Веру нельзя свести только к нравственности. Ее нельзя отождествить и со знанием истин вероучения («мера знания не есть мера благочестия»), У веры своя собственная область. Она рождается в переживании Вечного, даже если человек не имеет о нем ясных представлений. Подлинно живое в религии – это то, что выросло в чувство, которое можно описать, может быть, через понятие гностического Логоса (богопознания). Определить это чувство с помощью рациональных категорий почти невозможно. Правда, дело облегчается тем, что подлинно религиозное чувство близкородственно подлинному чувству любовному (сказано: Бог есть любовь), а также подлинному эстетическому чувству. Поскольку каждый переживал чистое любовное чувство, особенно в юности, постольку он способен путем сравнения представить, что такое религиозное чувство – даже не имея собственного религиозного опыта.
Внешний авторитет, даже авторитет Библии, без религиозного опыта – ничто. Всякое Священное Писание само по себе есть дивное создание, живой памятник героической эпохи религии. Но через рабское почитание оно становится мавзолеем – памятником, свидетельствующем о том, что был великий дух, которого больше нет.
Предназначение само по себе, по своей внутренней сути является еще чем-то внешним для человека, именно предназначением; это соотнесенность жизни с некими целями, заданная помимо моей воли и сознательной свободы. Однако в жизнь человека предназначение входит как призвание и как служение. Тот, Кто жизнь человеку дал, не просто к чему-то человека предназначил, Он еще и призывает человека к сознательному и свободному исполнению этого предназначения. Столь дорогое и значимое для человека слово «призвание» означает ведь именно «призыв», услышав который, он должен на него откликнуться и быть ему верным. То есть это означает, в конечном счете, откликнуться и быть верным Тому, Кто тебя зовет, Тому, Кто тебе жизнь дал. Слово «призвание» имеет, таким образом, откровенно религиозный смысл, и мы считаем правильнее употреблять его именно в этом – точном и полноценном – значении.

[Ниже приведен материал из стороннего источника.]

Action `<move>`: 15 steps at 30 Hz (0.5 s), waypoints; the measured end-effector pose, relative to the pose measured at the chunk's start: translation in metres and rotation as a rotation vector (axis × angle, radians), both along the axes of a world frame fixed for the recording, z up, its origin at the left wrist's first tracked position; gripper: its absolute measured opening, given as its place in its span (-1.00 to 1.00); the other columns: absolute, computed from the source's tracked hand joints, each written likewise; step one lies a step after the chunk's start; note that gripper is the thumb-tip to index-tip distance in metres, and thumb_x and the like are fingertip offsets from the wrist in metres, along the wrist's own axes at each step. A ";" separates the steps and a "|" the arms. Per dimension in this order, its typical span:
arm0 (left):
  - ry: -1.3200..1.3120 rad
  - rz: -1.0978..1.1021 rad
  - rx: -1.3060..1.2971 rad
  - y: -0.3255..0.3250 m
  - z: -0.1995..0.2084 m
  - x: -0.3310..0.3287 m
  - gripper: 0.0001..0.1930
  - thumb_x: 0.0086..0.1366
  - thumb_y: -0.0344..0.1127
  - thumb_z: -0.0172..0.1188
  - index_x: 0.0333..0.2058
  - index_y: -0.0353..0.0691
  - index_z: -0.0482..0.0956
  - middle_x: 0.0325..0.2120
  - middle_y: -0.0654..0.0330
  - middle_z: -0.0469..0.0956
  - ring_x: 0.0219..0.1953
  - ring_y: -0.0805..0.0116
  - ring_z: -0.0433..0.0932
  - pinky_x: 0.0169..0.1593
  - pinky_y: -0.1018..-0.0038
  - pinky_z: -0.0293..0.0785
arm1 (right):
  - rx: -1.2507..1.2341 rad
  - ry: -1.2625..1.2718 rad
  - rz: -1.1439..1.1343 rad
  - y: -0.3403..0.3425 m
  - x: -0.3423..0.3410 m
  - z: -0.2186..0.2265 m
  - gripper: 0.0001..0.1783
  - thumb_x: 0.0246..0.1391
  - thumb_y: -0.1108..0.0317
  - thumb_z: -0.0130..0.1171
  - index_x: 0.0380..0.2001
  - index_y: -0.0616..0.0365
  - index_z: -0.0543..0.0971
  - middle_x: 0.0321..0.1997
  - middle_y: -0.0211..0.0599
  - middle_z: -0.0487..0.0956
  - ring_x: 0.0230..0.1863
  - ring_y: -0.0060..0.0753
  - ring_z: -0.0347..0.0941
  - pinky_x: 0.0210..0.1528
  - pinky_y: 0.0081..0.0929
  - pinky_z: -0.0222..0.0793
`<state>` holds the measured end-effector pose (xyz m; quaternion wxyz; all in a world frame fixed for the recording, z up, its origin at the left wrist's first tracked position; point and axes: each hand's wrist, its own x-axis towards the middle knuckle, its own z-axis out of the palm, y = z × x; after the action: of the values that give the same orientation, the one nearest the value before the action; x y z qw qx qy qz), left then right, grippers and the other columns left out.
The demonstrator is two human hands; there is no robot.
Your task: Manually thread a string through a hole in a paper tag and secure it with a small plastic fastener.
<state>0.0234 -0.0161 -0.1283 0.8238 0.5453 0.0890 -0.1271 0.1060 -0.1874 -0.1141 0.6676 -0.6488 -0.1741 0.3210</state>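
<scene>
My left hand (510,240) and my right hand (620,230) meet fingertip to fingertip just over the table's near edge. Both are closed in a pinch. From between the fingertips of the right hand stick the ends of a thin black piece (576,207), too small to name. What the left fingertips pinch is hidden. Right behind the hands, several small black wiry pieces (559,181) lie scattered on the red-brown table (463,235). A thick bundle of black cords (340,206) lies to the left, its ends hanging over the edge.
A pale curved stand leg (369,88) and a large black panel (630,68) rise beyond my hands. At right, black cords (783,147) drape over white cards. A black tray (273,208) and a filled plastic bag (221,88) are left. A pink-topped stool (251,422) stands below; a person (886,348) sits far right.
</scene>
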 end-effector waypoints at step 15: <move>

Для контрастности важно рассмотреть проблему в контексте языческого, политеистического мировоззрения (исключая период древнейших цивилизаций, хотя они в этом отношении небезынтересны). В поисках смысла жизни древние греческие философы воспринимали человека как носителя идеальных основ и выразителя идеальных целей жизни, но точно определить эти основы и ясно указать эти цели они были не в состоянии. Идеал человека всецело покрывался идеалом мудреца, который следует велениям одного только своего разума и, в силу разумности жизни, не только царствует над миром в своих творческих преобразованиях, но и одерживает еще более великую победу – победу над самим собою.
В силу этой победы он свободно избегает всяких пороков и овладевает добродетелями, так что в жизни своей он становится другом богов и по своему совершенству делается равным богам. Но, высказывая эти и другие мысли, великие философы языческого мира были не в состоянии воплотить их даже в своей собственной жизни. Очень многие творцы и проповедники нравственной философии (стоики), как известно, не в состоянии были перенести тяготы жизни и покончили самоубийством, да и всем ученикам своим, в случае утомления борьбою жизни, советовали делать то же самое. Мечта о равенстве с богами для них так и осталась мечтой. Великая заслуга их заключается в том, что они ясно осознали и решительно поставили вопрос о смысле жизни и в своей философии деятельно стремились к отысканию этого смысла, но так его и не отыскали. В мире был Он, и мир Им был, и мир держался только исканием Его, и мир Его не признал [5].
К осознанию бессмысленности жизни, задолго до появления христианства, постепенно пришла вся культурная масса древнего человечества, и постепенно цивилизованный Восток принялся за деятельный пересмотр наиболее жгучих вопросов жизни. Однако никакого обновления человеческой жизни из этого пересмотра не получилось, потому что жизненные вопросы и ставились, и решались с точки зрения одного и того же принципа блага или счастья как главной цели жизни.
Одна только философия буддизма пришла к решительному отрицанию этого принципа, но взамен его никакого другого принципа не выставила. Она просто ограничилась одним лишь отрицанием смысла жизни, считая появление жизни на земле какою-то непонятною роковою ошибкою божества, и потому она могла указать людям одно только истинное счастье – в смерти и одну только разумную цель жизни – в погашении воли к жизни.